Suatu pembangkit punya kapasitas DMN 100 MW beroperasi pada periode tertentu ( 1 tahun ) itu 100 MW terus,
maka itu CF-nya itu 100%. Jadi CF itu perbandingan realisasi produksi pada periode tertentu terhadap kemampuan
produksi maksimal suatu pembangkit pada periode tersebut.

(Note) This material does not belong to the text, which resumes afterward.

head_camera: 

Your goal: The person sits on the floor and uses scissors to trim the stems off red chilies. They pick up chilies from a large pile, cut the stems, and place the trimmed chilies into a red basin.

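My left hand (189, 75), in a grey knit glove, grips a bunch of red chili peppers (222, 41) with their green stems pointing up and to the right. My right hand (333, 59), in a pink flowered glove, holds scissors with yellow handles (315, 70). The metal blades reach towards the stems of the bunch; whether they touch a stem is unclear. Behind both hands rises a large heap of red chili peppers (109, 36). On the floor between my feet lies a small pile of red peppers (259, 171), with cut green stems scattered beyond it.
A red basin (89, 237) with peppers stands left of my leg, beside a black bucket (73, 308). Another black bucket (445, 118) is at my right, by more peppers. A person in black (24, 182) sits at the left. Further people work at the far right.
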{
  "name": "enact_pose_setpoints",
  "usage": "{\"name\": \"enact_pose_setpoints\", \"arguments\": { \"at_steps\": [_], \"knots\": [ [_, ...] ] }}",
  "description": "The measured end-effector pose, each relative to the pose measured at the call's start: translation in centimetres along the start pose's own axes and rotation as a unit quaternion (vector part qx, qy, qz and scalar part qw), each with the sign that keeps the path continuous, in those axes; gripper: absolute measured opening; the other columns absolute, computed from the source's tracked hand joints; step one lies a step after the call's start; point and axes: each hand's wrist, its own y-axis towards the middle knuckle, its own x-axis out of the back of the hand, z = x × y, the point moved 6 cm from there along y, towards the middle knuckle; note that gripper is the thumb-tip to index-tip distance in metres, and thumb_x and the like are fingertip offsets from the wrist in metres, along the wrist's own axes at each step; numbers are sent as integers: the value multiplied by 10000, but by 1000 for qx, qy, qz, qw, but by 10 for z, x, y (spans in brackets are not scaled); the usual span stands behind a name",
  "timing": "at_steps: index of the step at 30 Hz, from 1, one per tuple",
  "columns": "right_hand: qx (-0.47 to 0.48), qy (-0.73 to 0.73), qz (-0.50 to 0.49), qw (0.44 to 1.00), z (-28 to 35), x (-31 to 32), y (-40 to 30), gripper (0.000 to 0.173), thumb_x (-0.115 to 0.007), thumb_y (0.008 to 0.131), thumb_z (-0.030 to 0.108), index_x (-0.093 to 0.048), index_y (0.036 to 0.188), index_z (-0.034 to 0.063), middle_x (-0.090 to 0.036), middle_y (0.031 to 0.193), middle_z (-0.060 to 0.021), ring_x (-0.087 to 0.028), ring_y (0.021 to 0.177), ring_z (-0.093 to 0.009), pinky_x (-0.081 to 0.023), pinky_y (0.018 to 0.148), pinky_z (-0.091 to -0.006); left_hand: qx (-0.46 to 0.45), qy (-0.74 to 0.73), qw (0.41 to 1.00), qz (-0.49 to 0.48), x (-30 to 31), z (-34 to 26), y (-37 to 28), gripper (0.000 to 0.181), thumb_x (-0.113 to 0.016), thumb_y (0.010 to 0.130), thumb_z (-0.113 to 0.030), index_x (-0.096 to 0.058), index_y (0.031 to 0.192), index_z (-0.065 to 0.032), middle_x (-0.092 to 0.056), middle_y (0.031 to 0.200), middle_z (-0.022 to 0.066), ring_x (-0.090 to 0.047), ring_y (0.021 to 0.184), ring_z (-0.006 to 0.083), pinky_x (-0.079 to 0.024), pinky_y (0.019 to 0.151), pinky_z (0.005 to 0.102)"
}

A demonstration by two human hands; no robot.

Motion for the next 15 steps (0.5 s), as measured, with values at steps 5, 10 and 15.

Trus kenapa kok CF untuk mengukur kinerja pembangkit itu?? sebelumnya saya jelaskan bahwa EAF itu menghitung
kesiapan pembangkit dalam hal ini ketika pembangkit itu operasi atau stand by termasuk didalamnya ( enak tho klo
pembangkit stand by terus EAF akan 100 % ), klo EFOR menghitung gangguan pembangkit jadi klo gangguan terus
otomatis EFOR-nya tinggi. Adapun klo CF menghitung kemampuanoperasi pembangkit. Lho kan kenapa pake CF
satu jawaban sudah dketahui.
Perlu juga diketahui bahwasannya ketika membangun sebuah pembangkit itu pastilah membutuhkan uang yang tidak
sedikit, guide lan uakeh duite. Maka dari itu pasti sudah dilakukan perhitungan berapa sih produksi minimal agar BEP-
nya ( Break Event Point ) tercapai dengan memperhitungkan Pay Back Periode-nya. Sehingga dari biaya yang
dikeluarkan akan didapat berapa minimal produksi dalam periode tertentu ( ex. pertahun ) agar BEP itu terpenuhi,
ditambah biaya operasional, pemeliharaan rutin dan biaya lainnya. Maka untuk itu CF-lah yang berperan karena CF
mengukur berapa kemampuan operasi ( produksi ) pada satu periode ( ex. 1 tahun ). Ketemu jawaban kedua

Trus alasan ketiga yaitu bahwa CF itu dapat mewakili EAF dan EFOR. Kok bisa?? Pasti bertanya-tanya kan??
Sebagaimana penjelasan saya di atas mengenai ketiga, maka CF akan terkoneksi kedalam keduanya. Detailnya
mungkin begini :

 Apabila EFOR suatu pembangkit tinggi otomatis EAF dan CF pasti rendah.
 Apabila EAF suatu pembangkit tinggi belum tentu CF juga tinggi, dan pasti EFOR rendah
 Apabila CF pembangkit itu tinggi maka otomatis EAF juga akan tinggi dan EFOR akan rendah. Kok bisa
begini. CF mengukur kemampuan operasi, EAF kesiapan termasuk didalamnya operasi dan stand by. Jadi
ketika CF suatu pembangkit sebesar 90% otomatis EAF minimal 90% sisanya bisa berupa EFOR, RS atau
karena Load Demand, dimana CF menggambar EAF minimal untuk suatu pembangkit. Sehingga terjawab
sudah alasan berikutnya yaitu CF bisa mewakili EAF dan EFOR.
Sudah sedikit tahukan tentang CF dan kenapa alasan yang digunakan adalah CF bukan EAF padahal EAF ini
merupakan salah satu target World Class Services. Sehingga secara garis besar kenapa dipakai CF yaitu

1. CF itu digunakan untuk mengukur kemampuan operasi suatu pembangkit


2. CF bisa digunakan sebagai tolak ukur untuk pengembalian modal
3. CF bisa digunakan untuk menilai kinerja pembangkit lainnya khususnya EAF.